----- Recorded information -----

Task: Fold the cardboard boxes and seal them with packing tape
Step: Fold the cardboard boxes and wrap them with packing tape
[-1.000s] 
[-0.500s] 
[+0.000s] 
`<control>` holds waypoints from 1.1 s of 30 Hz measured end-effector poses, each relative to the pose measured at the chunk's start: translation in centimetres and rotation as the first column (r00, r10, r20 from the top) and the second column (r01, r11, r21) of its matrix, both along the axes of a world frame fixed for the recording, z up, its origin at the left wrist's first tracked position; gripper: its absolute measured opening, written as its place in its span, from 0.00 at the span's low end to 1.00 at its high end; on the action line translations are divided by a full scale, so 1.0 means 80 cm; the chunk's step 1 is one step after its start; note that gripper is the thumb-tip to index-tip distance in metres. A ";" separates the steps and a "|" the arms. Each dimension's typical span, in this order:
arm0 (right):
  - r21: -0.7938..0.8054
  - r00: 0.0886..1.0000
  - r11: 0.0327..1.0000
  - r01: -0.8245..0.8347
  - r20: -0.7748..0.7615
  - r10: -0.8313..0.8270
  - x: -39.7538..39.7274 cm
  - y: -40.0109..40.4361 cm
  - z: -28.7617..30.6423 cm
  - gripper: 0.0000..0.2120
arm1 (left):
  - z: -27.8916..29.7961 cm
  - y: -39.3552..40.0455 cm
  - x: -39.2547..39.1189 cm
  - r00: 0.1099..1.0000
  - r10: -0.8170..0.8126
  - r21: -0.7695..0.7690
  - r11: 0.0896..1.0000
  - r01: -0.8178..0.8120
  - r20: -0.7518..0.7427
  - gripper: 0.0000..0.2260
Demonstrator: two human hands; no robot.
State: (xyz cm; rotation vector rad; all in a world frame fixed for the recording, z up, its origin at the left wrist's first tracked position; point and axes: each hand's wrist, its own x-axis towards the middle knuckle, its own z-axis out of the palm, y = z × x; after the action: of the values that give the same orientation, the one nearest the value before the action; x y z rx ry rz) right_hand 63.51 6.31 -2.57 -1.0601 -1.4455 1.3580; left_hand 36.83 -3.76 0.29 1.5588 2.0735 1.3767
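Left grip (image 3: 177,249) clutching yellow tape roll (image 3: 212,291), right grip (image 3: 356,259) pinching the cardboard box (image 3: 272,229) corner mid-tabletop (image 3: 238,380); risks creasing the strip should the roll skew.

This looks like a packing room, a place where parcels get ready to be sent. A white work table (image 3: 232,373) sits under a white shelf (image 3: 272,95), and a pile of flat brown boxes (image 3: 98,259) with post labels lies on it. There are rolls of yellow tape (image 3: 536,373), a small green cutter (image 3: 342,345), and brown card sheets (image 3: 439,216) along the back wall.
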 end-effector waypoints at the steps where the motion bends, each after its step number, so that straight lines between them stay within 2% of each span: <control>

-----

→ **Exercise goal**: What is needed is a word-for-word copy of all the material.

→ **Answer space**:
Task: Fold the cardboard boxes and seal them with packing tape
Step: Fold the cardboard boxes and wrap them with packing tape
[-1.000s] 
[-0.500s] 
[+0.000s] 
`<control>` holds waypoints from 1.1 s of 30 Hz measured end-effector poses, each relative to the pose measured at the chunk's start: translation in centimetres and rotation as the first column (r00, r10, r20 from the top) and the second column (r01, r11, r21) of its matrix, both along the axes of a world frame fixed for the recording, z up, its origin at the left wrist's first tracked position; gripper: its absolute measured opening, written as its place in its span, from 0.00 at the span's low end to 1.00 at its high end; on the action line translations are divided by a full scale, so 1.0 means 80 cm; the chunk's step 1 is one step after its start; note that gripper is the thumb-tip to index-tip distance in metres. A ";" separates the steps and a "|" the arms. Each dimension's typical span, in this order:
arm0 (right):
  - r21: -0.7938..0.8054
  - r00: 0.0886..1.0000
  - r11: 0.0327..1.0000
  - r01: -0.8245..0.8347
  - r20: -0.7748..0.7615
  - r10: -0.8313..0.8270
  - x: -39.7538..39.7274 cm
  - y: -40.0109..40.4361 cm
  - z: -28.7617..30.6423 cm
  - gripper: 0.0000..0.2120
arm1 (left):
  - z: -27.8916..29.7961 cm
  - y: -39.3552..40.0455 cm
  - x: -39.2547..39.1189 cm
  - r00: 0.1099..1.0000
  - r10: -0.8170..0.8126
  - r21: -0.7695..0.7690
  - r11: 0.0896..1.0000
  - r01: -0.8178..0.8120
  - r20: -0.7518..0.7427
  - gripper: 0.0000..0.2260
Demonstrator: two human hands; no robot.
State: (xyz cm; rotation vector rad; all in a world frame fixed for the recording, z up, its origin at the left wrist's first tracked position; point and axes: each hand's wrist, its own x-axis towards the middle knuckle, its own z-axis out of the palm, y = z × x; after the action: of the values that give the same orientation, the one nearest the value before the action; x y z rx ry rz) right_hand 63.51 6.31 -2.57 -1.0601 -1.4455 1.3580; left_hand 36.83 -3.76 0.29 1.5588 2.0735 1.3767
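Left grip (image 3: 177,249) clutching yellow tape roll (image 3: 212,291), right grip (image 3: 356,259) pinching the cardboard box (image 3: 272,229) corner mid-tabletop (image 3: 238,380); risks creasing the strip should the roll skew.

This looks like a packing room, a place where parcels get ready to be sent. A white work table (image 3: 232,373) sits under a white shelf (image 3: 272,95), and a pile of flat brown boxes (image 3: 98,259) with post labels lies on it. There are rolls of yellow tape (image 3: 536,373), a small green cutter (image 3: 342,345), and brown card sheets (image 3: 439,216) along the back wall.
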 end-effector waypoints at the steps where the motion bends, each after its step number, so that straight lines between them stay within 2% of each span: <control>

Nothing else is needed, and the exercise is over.